EXERCISE BRIEF: Once the pictures are removed, return each record below exactly as written.

MATERIAL SHOWN:

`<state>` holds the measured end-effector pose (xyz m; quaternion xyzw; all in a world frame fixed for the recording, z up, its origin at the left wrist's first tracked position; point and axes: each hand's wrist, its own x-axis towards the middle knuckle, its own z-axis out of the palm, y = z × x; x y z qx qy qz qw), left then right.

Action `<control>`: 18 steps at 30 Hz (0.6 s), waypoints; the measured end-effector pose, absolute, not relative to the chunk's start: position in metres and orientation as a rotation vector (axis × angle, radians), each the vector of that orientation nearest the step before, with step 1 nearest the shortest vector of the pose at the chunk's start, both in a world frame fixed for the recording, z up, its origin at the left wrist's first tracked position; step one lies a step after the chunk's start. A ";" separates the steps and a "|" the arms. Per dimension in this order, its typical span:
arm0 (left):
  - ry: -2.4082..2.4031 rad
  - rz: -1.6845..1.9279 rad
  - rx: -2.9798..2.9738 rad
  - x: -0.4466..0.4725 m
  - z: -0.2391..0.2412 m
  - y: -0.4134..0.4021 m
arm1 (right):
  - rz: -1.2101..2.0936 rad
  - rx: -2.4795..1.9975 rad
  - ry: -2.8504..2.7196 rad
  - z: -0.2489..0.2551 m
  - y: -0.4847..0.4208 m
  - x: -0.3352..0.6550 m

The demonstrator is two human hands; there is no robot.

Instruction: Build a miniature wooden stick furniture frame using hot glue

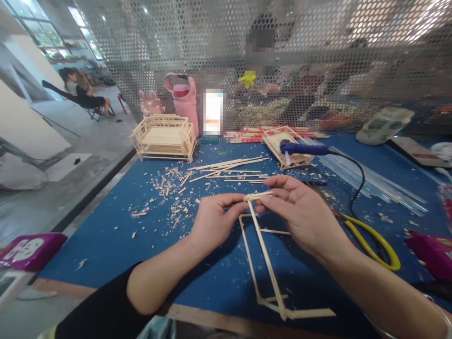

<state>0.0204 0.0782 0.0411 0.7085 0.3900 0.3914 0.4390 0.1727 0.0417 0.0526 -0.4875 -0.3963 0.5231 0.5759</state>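
Note:
Between my hands is a thin wooden stick frame (264, 249), made of pale sticks joined at the corners and tilted over the table's near edge. My left hand (217, 219) pinches its far corner between thumb and fingers. Just to the right, my right hand (300, 214) grips a short stick at that same corner, its fingers closed around it. Part of the frame is hidden behind my right hand. Behind my hands lie several loose wooden sticks (229, 165) among chips. A blue glue gun (305, 149) rests on a small stick structure (294, 160) at the back right.
A finished-looking miniature wooden bench (165, 139) stands back left, before a pink bottle (185, 106). Clear glue sticks (374, 176) lie right, near yellow-handled cutters (391, 256). The glue gun's cord (362, 176) curls there. A perforated metal screen (212, 42) closes the back.

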 end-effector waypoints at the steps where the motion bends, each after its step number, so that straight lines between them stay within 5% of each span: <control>1: 0.964 0.971 1.760 0.020 0.041 0.078 | 1.204 -1.157 -0.953 0.053 0.042 0.173; 18: 0.963 0.973 1.855 0.018 0.036 0.083 | 1.230 -1.095 -1.015 0.047 0.050 0.183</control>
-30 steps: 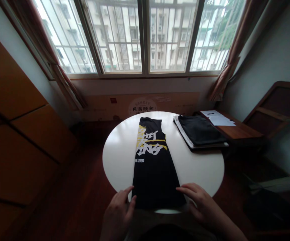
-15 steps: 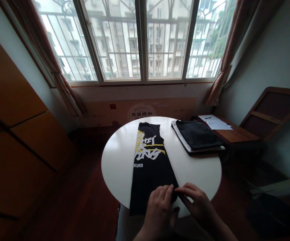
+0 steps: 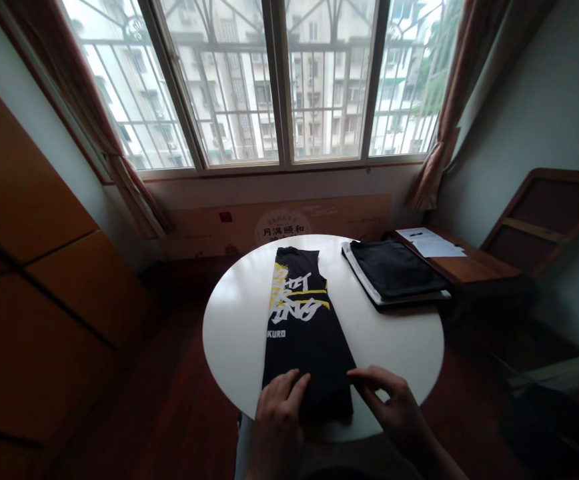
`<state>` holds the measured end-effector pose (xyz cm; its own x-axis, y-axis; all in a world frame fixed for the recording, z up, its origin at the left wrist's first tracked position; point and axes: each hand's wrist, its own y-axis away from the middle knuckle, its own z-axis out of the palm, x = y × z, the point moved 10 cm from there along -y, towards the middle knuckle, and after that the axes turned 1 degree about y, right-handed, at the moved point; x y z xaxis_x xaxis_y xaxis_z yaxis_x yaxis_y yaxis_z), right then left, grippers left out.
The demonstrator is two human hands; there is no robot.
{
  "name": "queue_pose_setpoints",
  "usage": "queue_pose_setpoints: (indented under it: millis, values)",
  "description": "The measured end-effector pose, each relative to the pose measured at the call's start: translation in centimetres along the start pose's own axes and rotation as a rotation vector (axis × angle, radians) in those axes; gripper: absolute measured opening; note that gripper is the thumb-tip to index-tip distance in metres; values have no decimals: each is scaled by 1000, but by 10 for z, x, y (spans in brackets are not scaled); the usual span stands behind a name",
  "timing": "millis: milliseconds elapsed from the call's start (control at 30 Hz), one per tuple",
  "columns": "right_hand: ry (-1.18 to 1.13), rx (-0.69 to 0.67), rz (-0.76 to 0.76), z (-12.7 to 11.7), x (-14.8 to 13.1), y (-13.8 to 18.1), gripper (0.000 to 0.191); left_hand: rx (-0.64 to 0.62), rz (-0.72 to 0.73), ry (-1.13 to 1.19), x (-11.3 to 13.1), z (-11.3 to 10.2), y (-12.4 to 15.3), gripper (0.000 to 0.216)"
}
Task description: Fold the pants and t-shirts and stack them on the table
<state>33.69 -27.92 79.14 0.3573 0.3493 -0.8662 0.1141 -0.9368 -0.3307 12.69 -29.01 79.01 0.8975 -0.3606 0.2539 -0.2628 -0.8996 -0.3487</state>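
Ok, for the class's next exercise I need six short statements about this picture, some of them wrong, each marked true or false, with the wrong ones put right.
1. The black garment lies on the round white table. True.
2. The right hand is on the dark folded pile. False: it is at the garment's right edge.
3. The left hand is at the garment's lower end. True.
4. The dark folded pile is left of the garment. False: it is to the right.
5. White papers lie on a brown wooden surface. True.
6. The curtains cover the window. False: they hang at its sides.
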Motion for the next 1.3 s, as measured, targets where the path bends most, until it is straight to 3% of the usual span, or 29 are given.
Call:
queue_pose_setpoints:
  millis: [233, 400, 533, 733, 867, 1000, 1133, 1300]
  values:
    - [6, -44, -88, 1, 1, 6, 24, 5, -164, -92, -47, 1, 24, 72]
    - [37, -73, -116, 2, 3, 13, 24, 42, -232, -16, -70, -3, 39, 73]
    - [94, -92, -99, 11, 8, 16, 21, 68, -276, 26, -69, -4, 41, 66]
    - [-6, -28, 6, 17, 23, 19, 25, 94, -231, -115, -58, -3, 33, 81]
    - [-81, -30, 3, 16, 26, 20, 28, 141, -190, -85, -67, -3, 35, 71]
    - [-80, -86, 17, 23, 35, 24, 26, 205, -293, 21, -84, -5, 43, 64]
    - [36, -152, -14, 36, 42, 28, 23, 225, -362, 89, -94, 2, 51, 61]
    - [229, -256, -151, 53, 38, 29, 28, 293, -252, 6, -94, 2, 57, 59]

SOLUTION TO THIS PROBLEM:
`<state>` holds the measured end-effector pose (xyz m; quaternion xyzw; all in a world frame fixed for the recording, z up, its origin at the left wrist's first tracked position; point and axes: each hand's wrist, its own x-axis towards the middle knuckle, its own z-axis out of the palm, y = z × x; x y z qx qy qz qw), left then right.

Action `<control>`: 18 steps at 30 Hz (0.6 s), waypoints; the measured end-effector pose, absolute, not relative to the chunk's start: position in metres and orientation as a rotation vector (axis × angle, radians), each the vector of that orientation nearest the step before, with step 1 nearest the shortest vector of the pose at the chunk's start, both in a world frame fixed for the recording, z up, its origin at the left wrist's first tracked position; step one lies a step after the chunk's start. A ";" separates the steps and a "|" the arms. Per dimension in this order, its typical span:
arm0 (left):
  - ry: -2.4082..2.4031 rad
  - rz: -1.6845..1.9279 rad
  - rx: -2.9798..2.9738 rad
  - x: -0.4466..0.4725 m
  - z: -0.2391..0.2412 m
  - y: -0.4134..0.4021 m
arm1 (right):
  - rz: -1.2101..2.0936 rad
  - rx: -2.4795..1.9975 rad
  - ry: -2.8504..2.7196 rad
  - z: -0.2489..0.2551 m
  - y: -0.4847..0.4208 m
  - x: -0.3352..0.6550 m

The demonstrator is two human hands; there is no robot.

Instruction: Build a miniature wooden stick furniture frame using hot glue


<state>0.0204 0.0782 0.0411 0.7085 0.3900 0.3914 0.4390 0.1727 0.0417 0.0526 -0.4875 -0.3963 0.5231 0.5759</state>
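Note:
Between my hands is a thin wooden stick frame (264, 249), made of pale sticks joined at the corners and tilted over the table's near edge. My left hand (217, 219) pinches its far corner between thumb and fingers. Just to the right, my right hand (300, 214) grips a short stick at that same corner, its fingers closed around it. Part of the frame is hidden behind my right hand. Behind my hands lie several loose wooden sticks (229, 165) among chips. A blue glue gun (305, 149) rests on a small stick structure (294, 160) at the back right.
A finished-looking miniature wooden bench (165, 139) stands back left, before a pink bottle (185, 106). Clear glue sticks (374, 176) lie right, near yellow-handled cutters (391, 256). The glue gun's cord (362, 176) curls there. A perforated metal screen (212, 42) closes the back.
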
 end-effector waypoints at the steps where the motion bends, each after its step number, so that straight lines between them stay within 5% of each span: <control>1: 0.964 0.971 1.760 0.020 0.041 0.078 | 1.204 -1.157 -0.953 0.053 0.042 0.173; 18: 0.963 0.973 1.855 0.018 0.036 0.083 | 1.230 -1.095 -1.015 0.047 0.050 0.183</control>
-30 steps: 
-15 steps: 
+0 steps: 
`<state>` holds the measured end-effector pose (xyz cm; its own x-axis, y-axis; all in a world frame fixed for the recording, z up, its origin at the left wrist's first tracked position; point and axes: each hand's wrist, its own y-axis away from the middle knuckle, its own z-axis out of the palm, x = y × z, the point moved 10 cm from there along -y, towards the middle knuckle, and after that the axes turned 1 degree about y, right-handed, at the moved point; x y z xaxis_x xaxis_y xaxis_z yaxis_x yaxis_y yaxis_z), right then left, grippers left out.
The demonstrator is two human hands; there is no robot.
{
  "name": "queue_pose_setpoints",
  "usage": "queue_pose_setpoints: (indented under it: millis, values)",
  "description": "The measured end-effector pose, each relative to the pose measured at the call's start: translation in centimetres along the start pose's own axes and rotation as a rotation vector (axis × angle, radians) in those axes; gripper: absolute measured opening; note that gripper is the thumb-tip to index-tip distance in metres; values have no decimals: each is scaled by 1000, but by 10 for z, x, y (spans in brackets are not scaled); the usual span stands behind a name",
  "timing": "millis: milliseconds elapsed from the call's start (control at 30 Hz), one per tuple",
  "columns": "right_hand: ry (-1.18 to 1.13), rx (-0.69 to 0.67), rz (-0.76 to 0.76), z (-12.7 to 11.7), x (-14.8 to 13.1), y (-13.8 to 18.1), gripper (0.000 to 0.191); left_hand: rx (-0.64 to 0.62), rz (-0.72 to 0.73), ry (-1.13 to 1.19), x (-11.3 to 13.1), z (-11.3 to 10.2), y (-12.4 to 15.3), gripper (0.000 to 0.216)"
}
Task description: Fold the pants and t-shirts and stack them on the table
<state>33.69 -27.92 79.14 0.3573 0.3493 -0.8662 0.1141 -0.9368 -0.3307 12.69 -29.01 79.01 0.8975 -0.3606 0.2539 -0.2628 -0.8996 -0.3487</state>
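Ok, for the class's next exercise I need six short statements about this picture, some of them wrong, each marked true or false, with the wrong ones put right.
1. The black garment lies on the round white table. True.
2. The right hand is on the dark folded pile. False: it is at the garment's right edge.
3. The left hand is at the garment's lower end. True.
4. The dark folded pile is left of the garment. False: it is to the right.
5. White papers lie on a brown wooden surface. True.
6. The curtains cover the window. False: they hang at its sides.
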Motion for the next 1.3 s, as measured, targets where the path bends most, until it is straight to 3% of the usual span, or 29 are given.
Call:
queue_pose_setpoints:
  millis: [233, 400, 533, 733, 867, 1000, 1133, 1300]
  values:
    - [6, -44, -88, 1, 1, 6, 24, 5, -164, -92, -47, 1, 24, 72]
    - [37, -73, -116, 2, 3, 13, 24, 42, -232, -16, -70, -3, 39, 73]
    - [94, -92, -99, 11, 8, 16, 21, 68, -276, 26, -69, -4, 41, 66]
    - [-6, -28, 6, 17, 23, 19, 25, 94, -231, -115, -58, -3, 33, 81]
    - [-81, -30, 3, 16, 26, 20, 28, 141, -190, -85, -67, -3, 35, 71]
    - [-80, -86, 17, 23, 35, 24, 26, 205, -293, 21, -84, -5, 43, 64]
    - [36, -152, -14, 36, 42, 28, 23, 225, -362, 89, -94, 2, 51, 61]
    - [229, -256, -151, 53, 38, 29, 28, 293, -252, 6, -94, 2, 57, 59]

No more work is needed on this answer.